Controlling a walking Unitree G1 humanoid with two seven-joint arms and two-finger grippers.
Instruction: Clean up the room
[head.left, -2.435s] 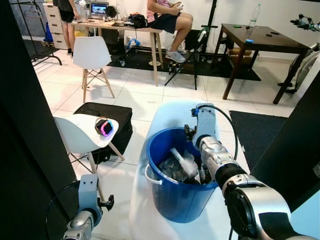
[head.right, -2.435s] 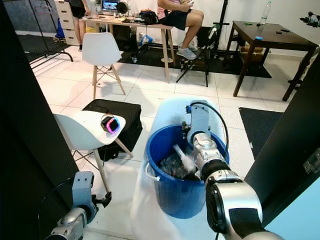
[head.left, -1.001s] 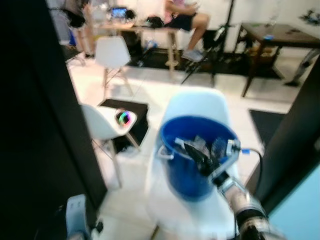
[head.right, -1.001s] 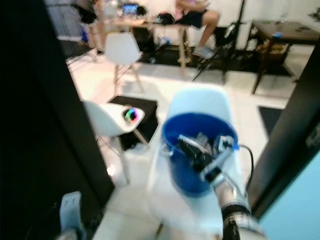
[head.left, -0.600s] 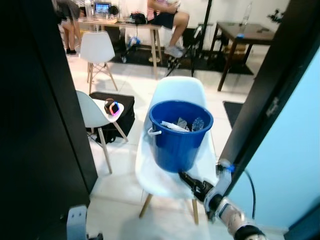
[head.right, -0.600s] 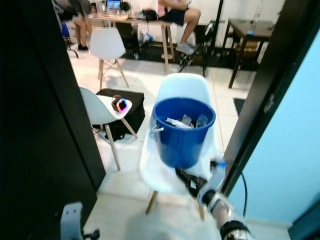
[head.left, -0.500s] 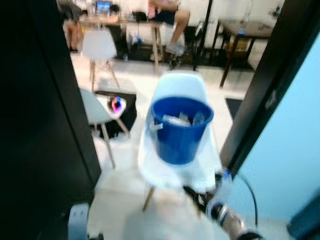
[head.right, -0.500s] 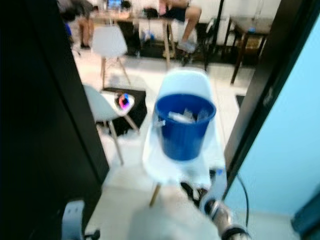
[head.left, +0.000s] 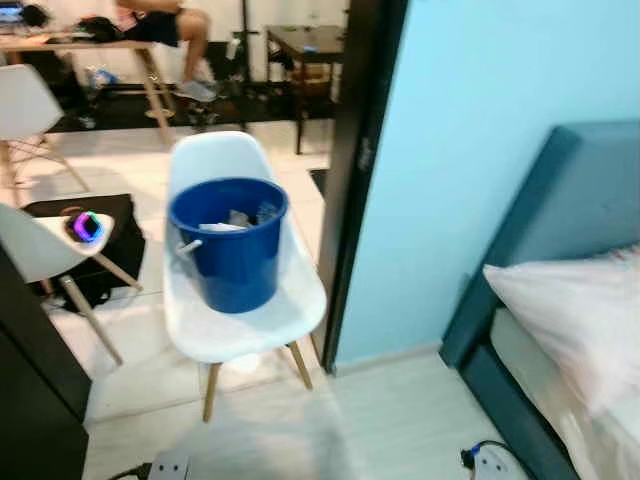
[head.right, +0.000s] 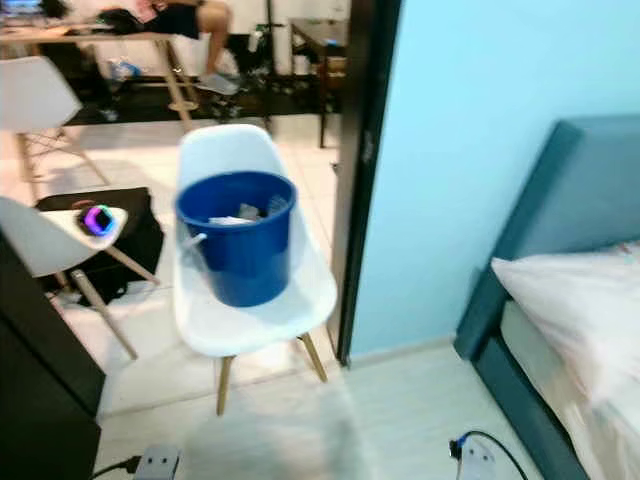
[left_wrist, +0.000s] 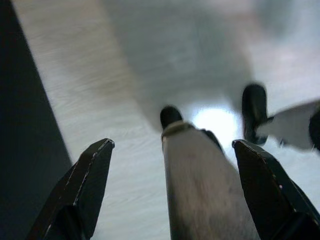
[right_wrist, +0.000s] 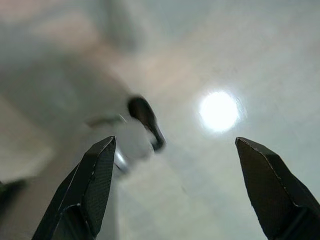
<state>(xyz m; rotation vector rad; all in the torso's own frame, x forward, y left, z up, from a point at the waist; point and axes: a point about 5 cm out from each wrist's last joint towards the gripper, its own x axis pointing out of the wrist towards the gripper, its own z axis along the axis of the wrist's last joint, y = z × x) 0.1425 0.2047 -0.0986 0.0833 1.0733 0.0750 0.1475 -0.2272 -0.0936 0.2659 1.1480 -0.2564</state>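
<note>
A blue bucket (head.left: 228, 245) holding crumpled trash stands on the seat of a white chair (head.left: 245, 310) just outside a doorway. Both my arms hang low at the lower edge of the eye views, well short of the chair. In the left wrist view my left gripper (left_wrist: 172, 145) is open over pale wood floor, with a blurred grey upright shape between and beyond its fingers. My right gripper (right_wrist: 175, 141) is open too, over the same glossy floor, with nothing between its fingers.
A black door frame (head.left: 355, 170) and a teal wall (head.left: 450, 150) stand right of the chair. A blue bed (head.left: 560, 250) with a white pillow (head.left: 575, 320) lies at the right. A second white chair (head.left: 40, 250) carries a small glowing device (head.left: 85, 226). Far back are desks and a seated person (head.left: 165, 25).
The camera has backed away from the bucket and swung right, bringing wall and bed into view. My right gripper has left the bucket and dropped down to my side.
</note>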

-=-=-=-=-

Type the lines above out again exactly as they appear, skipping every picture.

Controlling a walking Unitree G1 humanoid with two seven-joint arms and two-finger grippers.
Instruction: Clean up the room
[head.left, -2.435s] 
[head.right, -2.435s] 
[head.left, -1.001s] 
[head.right, -1.001s] 
[head.left, -0.600s] 
[head.right, -0.600s] 
[head.left, -0.500s] 
[head.right, -0.500s] 
[head.left, +0.000s] 
[head.right, +0.000s] 
[left_wrist, +0.000s] 
[right_wrist, +0.000s] 
<state>(xyz m; rotation vector rad; all in the torso's own frame, x forward, y left, z up, from a point at the waist; point and axes: a point about 5 cm out from each wrist's last joint towards the gripper, its own x axis pointing out of the wrist towards the gripper, its own z axis along the axis of the wrist's last joint, y = z × x) 0.1425 0.2047 -0.0986 0.0833 1.0733 0.0750 0.1475 -0.2272 -0.0936 0.2659 1.1480 -0.2564</state>
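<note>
A blue bucket (head.left: 228, 245) holding crumpled trash stands on the seat of a white chair (head.left: 245, 310) just outside a doorway. Both my arms hang low at the lower edge of the eye views, well short of the chair. In the left wrist view my left gripper (left_wrist: 172, 145) is open over pale wood floor, with a blurred grey upright shape between and beyond its fingers. My right gripper (right_wrist: 175, 141) is open too, over the same glossy floor, with nothing between its fingers.
A black door frame (head.left: 355, 170) and a teal wall (head.left: 450, 150) stand right of the chair. A blue bed (head.left: 560, 250) with a white pillow (head.left: 575, 320) lies at the right. A second white chair (head.left: 40, 250) carries a small glowing device (head.left: 85, 226). Far back are desks and a seated person (head.left: 165, 25).
The camera has backed away from the bucket and swung right, bringing wall and bed into view. My right gripper has left the bucket and dropped down to my side.
</note>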

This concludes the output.